# 10bit vs 8bit farbtiefe? was zum ....



## albatros1981 (24. Juli 2016)

hallo pcghler,

vor kurzem hat pcgh den iiyama prolite x4071uhsu-b1 vorgestellt. das gerät fand ich eigentlich nicht so interessant, zumal das video aus meiner sicht so einen leichten anflug von "paid product placement" hatte. könnte mich da aber auch irren. 
es war wie immer eine randnotiz die mich bei solchen videos überrascht/interessiert hat. es wird erwähnt das dass gerät 10bit farbtiefe darstellen kann. 

zunächst war ich verwundert. lauf einstellungen soll win ja angeblich 32bit farbtiefe darstellen können. das soll hier aber nicht das thema sein.

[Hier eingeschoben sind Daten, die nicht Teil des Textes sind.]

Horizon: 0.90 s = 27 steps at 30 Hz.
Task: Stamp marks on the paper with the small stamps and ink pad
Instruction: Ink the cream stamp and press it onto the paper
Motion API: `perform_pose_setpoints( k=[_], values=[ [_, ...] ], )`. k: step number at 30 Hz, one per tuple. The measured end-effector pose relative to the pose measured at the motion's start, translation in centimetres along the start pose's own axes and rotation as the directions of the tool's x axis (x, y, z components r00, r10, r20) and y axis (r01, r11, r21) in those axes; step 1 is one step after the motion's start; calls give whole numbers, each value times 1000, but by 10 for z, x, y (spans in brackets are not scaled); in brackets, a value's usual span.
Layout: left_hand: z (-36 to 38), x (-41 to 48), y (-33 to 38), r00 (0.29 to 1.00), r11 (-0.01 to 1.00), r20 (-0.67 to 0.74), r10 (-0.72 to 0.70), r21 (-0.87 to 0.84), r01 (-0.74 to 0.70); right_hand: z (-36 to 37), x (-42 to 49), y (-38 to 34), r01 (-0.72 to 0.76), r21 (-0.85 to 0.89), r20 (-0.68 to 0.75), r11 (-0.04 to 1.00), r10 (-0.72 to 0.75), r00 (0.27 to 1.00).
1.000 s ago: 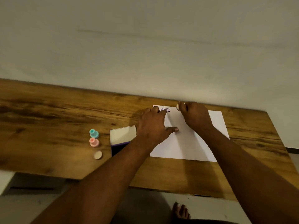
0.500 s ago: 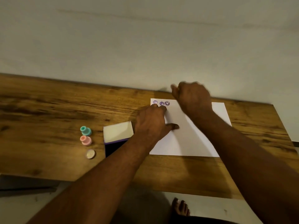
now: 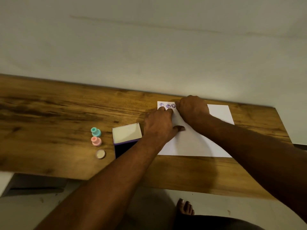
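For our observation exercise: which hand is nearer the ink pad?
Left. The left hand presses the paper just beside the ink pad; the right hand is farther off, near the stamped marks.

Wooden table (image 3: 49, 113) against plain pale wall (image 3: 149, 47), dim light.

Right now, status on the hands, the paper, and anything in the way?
Left hand flat, pressing the paper. Right hand curled beside the marks, contents hidden. Three purple marks printed. Nothing else on the sheet.
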<state>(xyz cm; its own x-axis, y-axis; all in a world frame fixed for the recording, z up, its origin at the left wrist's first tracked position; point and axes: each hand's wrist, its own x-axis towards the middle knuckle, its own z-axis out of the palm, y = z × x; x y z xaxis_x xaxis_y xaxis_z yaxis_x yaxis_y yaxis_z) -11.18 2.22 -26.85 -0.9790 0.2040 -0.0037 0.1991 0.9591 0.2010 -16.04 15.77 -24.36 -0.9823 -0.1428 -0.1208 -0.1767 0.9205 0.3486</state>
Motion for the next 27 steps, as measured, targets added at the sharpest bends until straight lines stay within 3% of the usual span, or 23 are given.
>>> perform_pose_setpoints(
  k=[4,5,6,7,8,9,10,11,12,15,20,27],
  values=[
    [-3,-4,3,1000,1000,18,0,15,0,1,2,8,32,131,-42,991,-26,999],
    [-3,-4,3,1000,1000,16,1,20,-1,0,4,13,29,228,-38,973,-21,999],
    [-3,-3,3,1000,1000,17,0,19,0,-1,3,18,-38,434,-50,900,66,997],
    [-4,-2,3,1000,1000,20,0,18,0,-1,1,25,-154,694,-34,704,246,969],
    [-4,-2,3,1000,1000,26,-1,19,1,-2,-6,31,-233,903,52,360,448,893],
    [-5,-2,4,1000,1000,31,-1,25,0,-2,-12,36,-224,975,184,0,570,800],
    [-5,-2,4,999,1000,35,1,31,-2,1,-19,39,-186,902,393,-390,563,727],
    [-6,-2,3,999,999,39,3,33,-5,3,-28,39,-111,746,533,-657,488,691],
    [-6,-2,3,999,999,39,5,34,-6,6,-36,38,-64,640,591,-766,438,678],
    [-6,-2,4,1000,999,23,3,38,-4,14,-54,29,-22,558,609,-830,391,690],
    [-3,0,5,1000,999,28,2,46,-3,24,-64,24,-72,589,613,-805,387,689],
    [-5,0,8,1000,998,1,1,63,-1,22,-67,11,-128,837,399,-532,435,807]
  ],
)
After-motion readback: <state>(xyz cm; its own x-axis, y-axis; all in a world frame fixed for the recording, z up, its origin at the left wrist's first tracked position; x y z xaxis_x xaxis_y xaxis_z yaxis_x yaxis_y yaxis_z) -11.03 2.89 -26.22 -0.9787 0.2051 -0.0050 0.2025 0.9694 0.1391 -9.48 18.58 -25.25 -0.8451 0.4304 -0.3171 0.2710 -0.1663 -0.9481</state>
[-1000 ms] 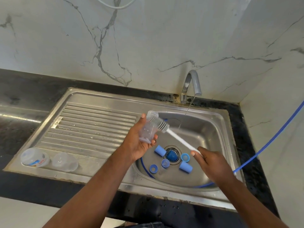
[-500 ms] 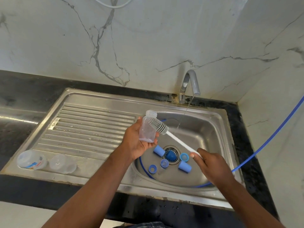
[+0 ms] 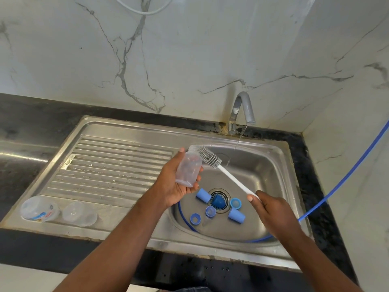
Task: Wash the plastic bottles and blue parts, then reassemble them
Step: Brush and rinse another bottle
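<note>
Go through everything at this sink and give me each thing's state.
Tap, running a thin stream.
Held bottle, uncapped, tilted, gripped by left hand.
Brush, gripped by right hand, bristles at bottle's mouth.
Blue parts, loose in basin.
Two bottles, lying on drainboard.

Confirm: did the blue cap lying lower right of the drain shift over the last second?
No. The blue cap lies in the same spot against the drain, on its side just below the blue ring.
</note>
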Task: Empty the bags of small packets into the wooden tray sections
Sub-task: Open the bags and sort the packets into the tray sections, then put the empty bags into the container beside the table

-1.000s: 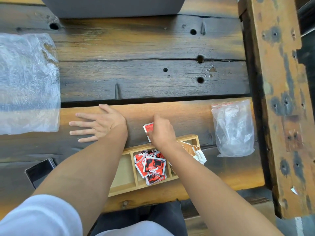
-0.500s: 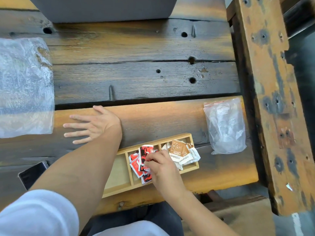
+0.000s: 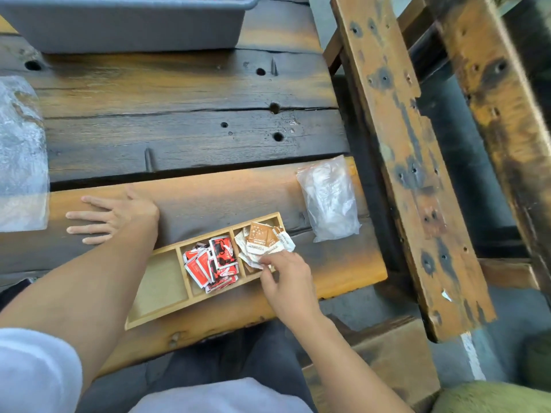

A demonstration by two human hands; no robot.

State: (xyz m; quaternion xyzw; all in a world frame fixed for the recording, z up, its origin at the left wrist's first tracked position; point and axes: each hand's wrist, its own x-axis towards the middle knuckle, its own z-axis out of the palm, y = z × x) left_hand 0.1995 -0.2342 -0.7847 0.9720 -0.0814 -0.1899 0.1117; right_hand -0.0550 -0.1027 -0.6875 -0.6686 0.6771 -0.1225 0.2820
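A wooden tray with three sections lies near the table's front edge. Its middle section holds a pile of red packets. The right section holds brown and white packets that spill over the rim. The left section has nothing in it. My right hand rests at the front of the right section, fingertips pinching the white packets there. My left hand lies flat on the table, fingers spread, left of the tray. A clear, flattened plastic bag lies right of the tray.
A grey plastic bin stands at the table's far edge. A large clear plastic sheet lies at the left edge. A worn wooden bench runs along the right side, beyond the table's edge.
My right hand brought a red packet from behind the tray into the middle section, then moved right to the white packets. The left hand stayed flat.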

wie im video gezeigt kann ich das "10 bpc / 8 bpc" bei mir im treiber auch auswählen. bringt auf den ersten blick allerdings nichts. daher die frage: was bringen mir die 2bit mehr farbtiefe am ende? wo macht sich das bemerktbar? oder ist das, wie mittlerweile schon fast alles, nur noch  ne schöne zahlt ohne richtigen wert für mich als endverbraucher?


----------



## HisN (24. Juli 2016)

Als Endverbraucher der damit nix anfangen kann, bringt es Dir gar nix.

Wenn Du allerdings Bildbearbeitung betreibst und besonders feine Farbverläufe auch auf dem Bildschirm sehen möchtest bzw. Dein Bildbearbeitungsprogramm das auch unterstützt, dann könnte es Dir Punkte bringen.

Wenn Du aber einfach nur ein JPG anschaust, das mit 8 Bit abgespeichert wurde, dann ändert sich am Bildeindruck vom JPG nix.
Genau so wie Du Filmchen anschaust, solange das "normale" Filmchen sind, ändert sich am Bildeindruck nix.


----------



## DKK007 (24. Juli 2016)

Es gibt aber spezielle Testbilder mit feinen Farbverläufen. Da solltest du einen Unterschied sehen können.


----------



## Incredible Alk (24. Juli 2016)

albatros1981 schrieb:


> was bringen mir die 2bit mehr farbtiefe am ende? wo macht sich das bemerktbar?



Es sind mehr "Zwischentöne" Darstellbar an Farben, bei sehr feinen Farbverläufen kann man das sehen. (https://images.blackmagicdesign.com/images/products/smartvideohub/technology/10bit.jpg?_v=1460999812) Für den Ottonormalverbraucher ists aber in der Regel egal.

Bitte auch die 8/10 bit der Einzelfarbdarstellung nicht mit den Bitangaben von Windows verwechseln (HighColor, Truecolor usw.), das sind verschieden berechnete Dinge (die 8/10 bit beziehen sich auf eine einzelne Hauptfarbe des RGB-bereiches, die 32bit von Windows sind die interne Rechengenauigkeit des gesamten Farbspektrums).


----------